At one of our daily world crisis solving discussions at a local coffee shop recently, it came to my attention that I suddenly have an issue with the Lexington City Cemetery.
If I want to be buried there — and I think I do — my grave site can be identified only by a flush marker if I am placed in the "new" section on land acquired about 10 or 11 years ago to expand the cemetery. By city council policy, I cannot have an upright memorial.
Whaaaaattt? When did this happen?
It happened this way: (See here and here).
OK, so let me get this straight. Upright headstones are no longer permitted in the cemetery because flush markers are easier to mow around and maintain? That's it? That's the reason?
Wait a minute. To my mind — and eye — the Lexington City Cemetery is one of the most attractive burial places I've seen anywhere, in any town. Built on the side of a hill, and dotted with treasured shade trees and 200 years of history, the 20 or so acres are beautifully maintained by a crew of 10 or 12 city employees, who mow and trim every Monday (there's also a 10-acre cemetery in South Lexington the city maintains).
I can only imagine that it is a bear of a job, and probably not cheap to sustain, either. But the cemetery, with its waves and waves of headstones — some of which I think are true works of art — has even found itself included in the National Register of Historic Places. That's awesome.

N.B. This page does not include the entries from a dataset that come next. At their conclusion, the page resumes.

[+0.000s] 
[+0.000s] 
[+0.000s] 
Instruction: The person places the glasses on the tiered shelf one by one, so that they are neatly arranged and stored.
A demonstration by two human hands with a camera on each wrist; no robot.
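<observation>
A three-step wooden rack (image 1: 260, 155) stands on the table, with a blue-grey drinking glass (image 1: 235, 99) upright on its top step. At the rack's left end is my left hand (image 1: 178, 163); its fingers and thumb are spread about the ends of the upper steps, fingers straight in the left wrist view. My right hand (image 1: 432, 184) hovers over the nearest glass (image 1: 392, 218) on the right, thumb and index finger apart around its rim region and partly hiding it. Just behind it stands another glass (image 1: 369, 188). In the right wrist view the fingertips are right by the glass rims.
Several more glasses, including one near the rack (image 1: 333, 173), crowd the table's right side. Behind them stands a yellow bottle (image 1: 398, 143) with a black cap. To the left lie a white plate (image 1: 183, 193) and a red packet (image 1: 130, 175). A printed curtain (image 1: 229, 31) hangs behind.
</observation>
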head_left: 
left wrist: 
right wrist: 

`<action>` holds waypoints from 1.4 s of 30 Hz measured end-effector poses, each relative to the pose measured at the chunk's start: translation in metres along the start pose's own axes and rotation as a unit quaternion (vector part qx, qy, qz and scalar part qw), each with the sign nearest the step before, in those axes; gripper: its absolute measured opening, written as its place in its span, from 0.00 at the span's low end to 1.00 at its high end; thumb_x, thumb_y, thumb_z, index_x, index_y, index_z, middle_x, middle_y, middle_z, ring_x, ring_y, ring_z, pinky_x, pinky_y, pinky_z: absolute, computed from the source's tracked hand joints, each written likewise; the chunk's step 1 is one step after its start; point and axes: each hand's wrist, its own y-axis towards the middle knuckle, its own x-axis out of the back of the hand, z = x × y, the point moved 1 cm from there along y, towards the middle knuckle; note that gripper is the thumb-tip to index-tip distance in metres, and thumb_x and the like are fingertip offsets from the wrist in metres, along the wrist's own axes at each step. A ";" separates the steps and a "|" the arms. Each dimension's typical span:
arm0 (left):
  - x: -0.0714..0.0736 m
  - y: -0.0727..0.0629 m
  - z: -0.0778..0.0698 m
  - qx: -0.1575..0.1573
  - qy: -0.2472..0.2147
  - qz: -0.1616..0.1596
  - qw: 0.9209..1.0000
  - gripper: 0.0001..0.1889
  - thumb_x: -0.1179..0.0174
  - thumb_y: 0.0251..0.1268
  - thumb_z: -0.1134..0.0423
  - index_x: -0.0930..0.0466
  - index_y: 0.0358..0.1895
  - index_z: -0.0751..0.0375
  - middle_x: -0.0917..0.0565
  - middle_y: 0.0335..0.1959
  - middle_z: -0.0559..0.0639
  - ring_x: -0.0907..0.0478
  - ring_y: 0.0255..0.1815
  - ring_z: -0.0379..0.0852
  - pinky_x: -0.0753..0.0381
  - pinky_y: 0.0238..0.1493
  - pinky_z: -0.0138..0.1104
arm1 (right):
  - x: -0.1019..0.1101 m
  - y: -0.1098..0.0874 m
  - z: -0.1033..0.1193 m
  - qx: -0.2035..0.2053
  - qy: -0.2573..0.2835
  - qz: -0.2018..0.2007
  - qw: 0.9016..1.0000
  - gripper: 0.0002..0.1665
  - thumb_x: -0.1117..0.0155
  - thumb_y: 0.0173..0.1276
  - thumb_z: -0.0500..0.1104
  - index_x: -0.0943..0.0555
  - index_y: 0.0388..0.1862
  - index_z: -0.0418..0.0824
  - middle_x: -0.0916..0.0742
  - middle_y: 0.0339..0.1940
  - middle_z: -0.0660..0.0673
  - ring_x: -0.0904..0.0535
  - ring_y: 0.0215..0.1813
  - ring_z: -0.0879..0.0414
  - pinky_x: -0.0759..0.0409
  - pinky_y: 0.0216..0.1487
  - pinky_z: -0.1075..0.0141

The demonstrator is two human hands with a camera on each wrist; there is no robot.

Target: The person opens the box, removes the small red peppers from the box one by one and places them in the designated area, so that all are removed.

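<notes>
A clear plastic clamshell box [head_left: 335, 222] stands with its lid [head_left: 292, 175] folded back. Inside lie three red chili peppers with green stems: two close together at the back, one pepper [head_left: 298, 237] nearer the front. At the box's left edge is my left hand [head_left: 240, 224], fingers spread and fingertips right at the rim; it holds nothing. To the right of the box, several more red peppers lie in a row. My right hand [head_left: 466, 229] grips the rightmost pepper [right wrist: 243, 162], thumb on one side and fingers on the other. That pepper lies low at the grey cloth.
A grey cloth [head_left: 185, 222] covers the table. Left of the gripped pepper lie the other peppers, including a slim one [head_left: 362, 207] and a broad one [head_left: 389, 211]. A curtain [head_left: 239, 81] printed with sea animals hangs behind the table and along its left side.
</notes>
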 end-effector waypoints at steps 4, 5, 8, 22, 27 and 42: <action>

I always thought my 30-year career as a sportswriter for The Dispatch could be remembered by a marker that had an old Royal typewriter sculpted onto the marble with a verse that goes something like this:
"Here lies Bruce Wehrle
Who toiled day and night
Covering games of our youth —
He got it write"
Well, OK, maybe not.
I know we enter into subjective territory at this point when I say the charming aesthetics of the cemetery ends where the new section of the cemetery begins. To me, it's an awkward transition when the traditional upright memorials suddenly disappear in favor of flush markers. There's a definitive side-by-side difference there that the eye readily discerns, and some continuity of the beauty of the cemetery is lost in that difference, I think.
It goes beyond aesthetics, though, when a tax-paying citizen has no option in the choice of marker he or she prefers on his or her city-maintained grave site. We already have a flush-marker cemetery at Forest Hill, why does the city cemetery have to be one, too?
This can be a touchy and emotional issue for some people. With perhaps 85 to 90 percent of the cemetery still favoring upright memorials, how much is the city really saving with its flush markers? The cemetery is a finite green space with not much room for expansion. Flush markers will never surpass the upright memorials there. So is it really that significant a savings?
I still don't know how I want my remains to be disposed. I may opt for cremation and have my ashes tossed to the winds of Gettysburg, where an ancestor fought. Or I might decide a flush marker plot is fine, after all. Or maybe find a church cemetery somewhere.
I just want to have my choice of marker.
It's been pointed out to me, by a city official in fact, that I should go before city council and ask it to revisit its policy on flush markers only. Times change, and so do administrations.
Maybe that policy can be changed and maybe I'll ask.
Nobody said it was written in stone.